=== Problem to work on ===
In the data below, the answer is the run of lines from the line containing "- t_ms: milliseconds" through the line containing "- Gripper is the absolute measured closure", both included; print it exactly and nothing else.

=== Data for analysis ===
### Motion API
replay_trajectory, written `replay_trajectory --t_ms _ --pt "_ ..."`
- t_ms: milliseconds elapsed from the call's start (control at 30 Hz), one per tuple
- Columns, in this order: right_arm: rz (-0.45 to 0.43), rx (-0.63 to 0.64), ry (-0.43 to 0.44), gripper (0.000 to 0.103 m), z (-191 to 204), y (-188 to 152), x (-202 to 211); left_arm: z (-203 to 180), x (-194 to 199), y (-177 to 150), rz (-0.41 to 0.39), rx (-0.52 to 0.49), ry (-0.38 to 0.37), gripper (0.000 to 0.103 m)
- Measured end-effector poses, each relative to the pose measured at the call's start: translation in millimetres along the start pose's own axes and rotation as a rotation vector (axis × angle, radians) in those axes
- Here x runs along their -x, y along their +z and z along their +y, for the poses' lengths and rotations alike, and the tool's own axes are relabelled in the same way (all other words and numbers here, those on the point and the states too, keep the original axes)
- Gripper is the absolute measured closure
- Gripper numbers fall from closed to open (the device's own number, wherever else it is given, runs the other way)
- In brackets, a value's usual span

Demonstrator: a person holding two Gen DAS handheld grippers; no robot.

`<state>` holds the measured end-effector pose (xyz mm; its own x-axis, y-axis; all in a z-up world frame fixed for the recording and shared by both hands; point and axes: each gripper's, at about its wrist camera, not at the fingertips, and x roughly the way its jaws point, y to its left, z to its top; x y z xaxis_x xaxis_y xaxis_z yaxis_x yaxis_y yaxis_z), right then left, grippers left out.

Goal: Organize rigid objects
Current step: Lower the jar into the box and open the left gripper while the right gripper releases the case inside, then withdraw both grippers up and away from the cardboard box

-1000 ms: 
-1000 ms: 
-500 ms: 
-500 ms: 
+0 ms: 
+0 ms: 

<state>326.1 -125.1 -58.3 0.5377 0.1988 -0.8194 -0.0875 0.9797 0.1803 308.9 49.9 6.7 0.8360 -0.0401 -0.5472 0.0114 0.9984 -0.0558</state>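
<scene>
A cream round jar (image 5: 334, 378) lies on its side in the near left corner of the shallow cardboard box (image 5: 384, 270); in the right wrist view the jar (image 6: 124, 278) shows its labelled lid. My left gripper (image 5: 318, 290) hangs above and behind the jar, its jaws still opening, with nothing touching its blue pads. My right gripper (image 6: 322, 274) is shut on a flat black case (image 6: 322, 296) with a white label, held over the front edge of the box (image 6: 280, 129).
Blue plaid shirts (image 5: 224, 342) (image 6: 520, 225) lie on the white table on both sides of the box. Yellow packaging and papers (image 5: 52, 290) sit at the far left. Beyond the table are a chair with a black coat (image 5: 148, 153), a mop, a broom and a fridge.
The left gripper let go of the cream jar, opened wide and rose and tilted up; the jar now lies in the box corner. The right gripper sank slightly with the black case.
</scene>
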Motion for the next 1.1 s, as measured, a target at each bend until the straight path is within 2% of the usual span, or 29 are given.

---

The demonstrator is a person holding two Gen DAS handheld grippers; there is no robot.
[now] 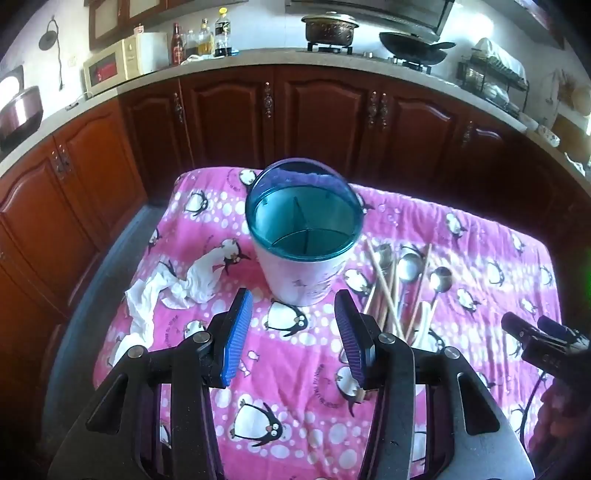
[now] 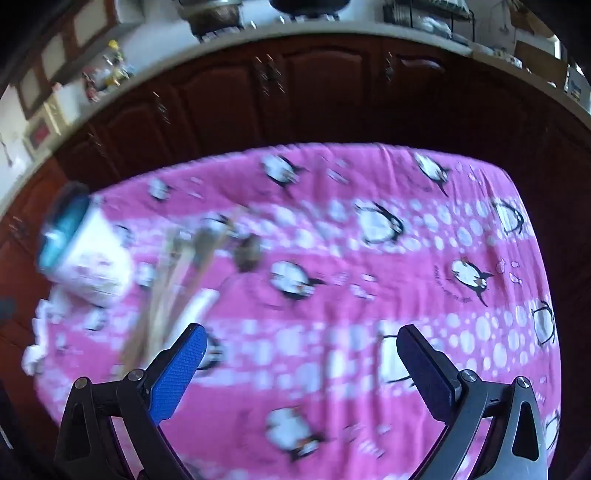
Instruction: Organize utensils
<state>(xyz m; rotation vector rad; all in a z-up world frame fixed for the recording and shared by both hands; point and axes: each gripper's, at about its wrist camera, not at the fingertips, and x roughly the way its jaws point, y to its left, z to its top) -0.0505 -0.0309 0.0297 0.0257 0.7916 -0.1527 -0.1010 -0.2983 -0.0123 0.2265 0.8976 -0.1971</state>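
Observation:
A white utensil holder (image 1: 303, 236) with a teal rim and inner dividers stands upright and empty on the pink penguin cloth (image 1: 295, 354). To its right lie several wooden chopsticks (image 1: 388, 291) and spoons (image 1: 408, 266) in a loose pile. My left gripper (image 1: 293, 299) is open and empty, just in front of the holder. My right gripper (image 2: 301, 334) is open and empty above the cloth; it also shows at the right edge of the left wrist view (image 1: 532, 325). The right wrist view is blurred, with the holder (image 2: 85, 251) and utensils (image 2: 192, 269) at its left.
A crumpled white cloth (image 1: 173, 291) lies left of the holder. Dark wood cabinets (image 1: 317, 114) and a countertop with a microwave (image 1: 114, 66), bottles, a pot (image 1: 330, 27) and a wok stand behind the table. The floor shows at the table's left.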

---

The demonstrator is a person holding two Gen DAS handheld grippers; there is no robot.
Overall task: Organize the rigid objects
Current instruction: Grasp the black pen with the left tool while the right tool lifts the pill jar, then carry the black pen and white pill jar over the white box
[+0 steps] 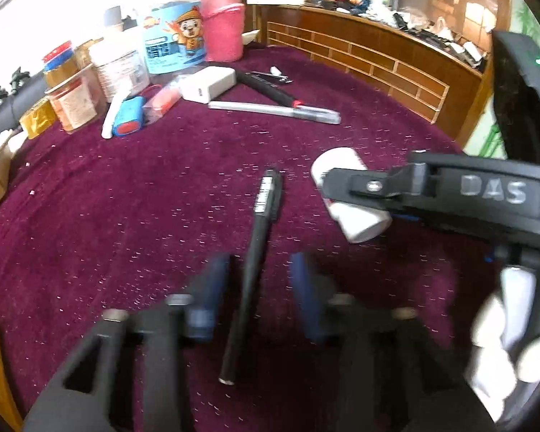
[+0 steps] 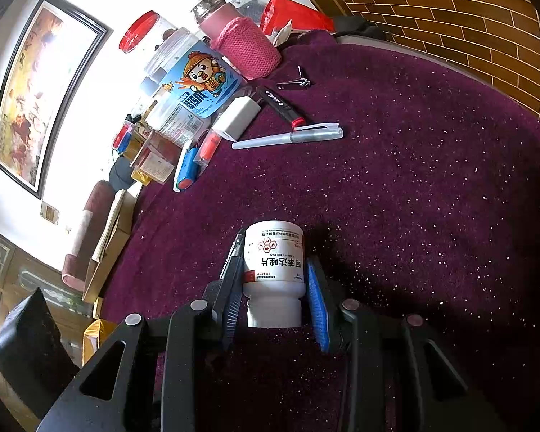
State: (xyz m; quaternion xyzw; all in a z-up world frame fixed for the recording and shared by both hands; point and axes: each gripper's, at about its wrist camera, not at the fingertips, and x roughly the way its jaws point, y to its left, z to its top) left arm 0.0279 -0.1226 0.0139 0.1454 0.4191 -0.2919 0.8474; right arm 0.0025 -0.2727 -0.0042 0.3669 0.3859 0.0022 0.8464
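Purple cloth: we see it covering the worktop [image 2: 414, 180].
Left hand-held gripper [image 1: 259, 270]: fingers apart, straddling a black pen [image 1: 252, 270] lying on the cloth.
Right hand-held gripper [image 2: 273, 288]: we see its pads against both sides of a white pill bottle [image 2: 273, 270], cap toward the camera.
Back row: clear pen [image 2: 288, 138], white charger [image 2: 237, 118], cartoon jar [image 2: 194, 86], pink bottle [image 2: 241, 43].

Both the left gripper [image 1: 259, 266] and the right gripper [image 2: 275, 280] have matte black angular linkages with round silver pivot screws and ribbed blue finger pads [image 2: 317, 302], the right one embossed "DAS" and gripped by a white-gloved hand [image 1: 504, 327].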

=== Solution to this task ===
- t_ms: milliseconds elapsed from the call's start (control at 30 Hz), one per tuple
- Columns, in this order: right_arm: rz (-0.45 to 0.43), rx (-0.63 to 0.64), ry (-0.43 to 0.44), gripper (0.000 to 0.103 m), z (-191 to 204), y (-188 to 152), x (-202 to 211); left_arm: z (-203 to 180), x (-194 to 199), y (-177 to 150), rz (-0.41 to 0.39), rx (-0.52 to 0.49), ry (-0.38 to 0.37), gripper (0.000 to 0.103 m)
- Measured end-effector poses, each relative to the pose measured at the call's start: translation in millimetres along the start pose's own axes and rotation as a rotation vector (axis × angle, radians) in those axes
- Here x runs along their -x, y along their +z and z along their +y, for the poses' lengths and rotations alike, and the tool's own axes are relabelled in the same way (all other words and numbers here, those on the point and the states too, keep the original axes)
- Gripper is the absolute measured closure

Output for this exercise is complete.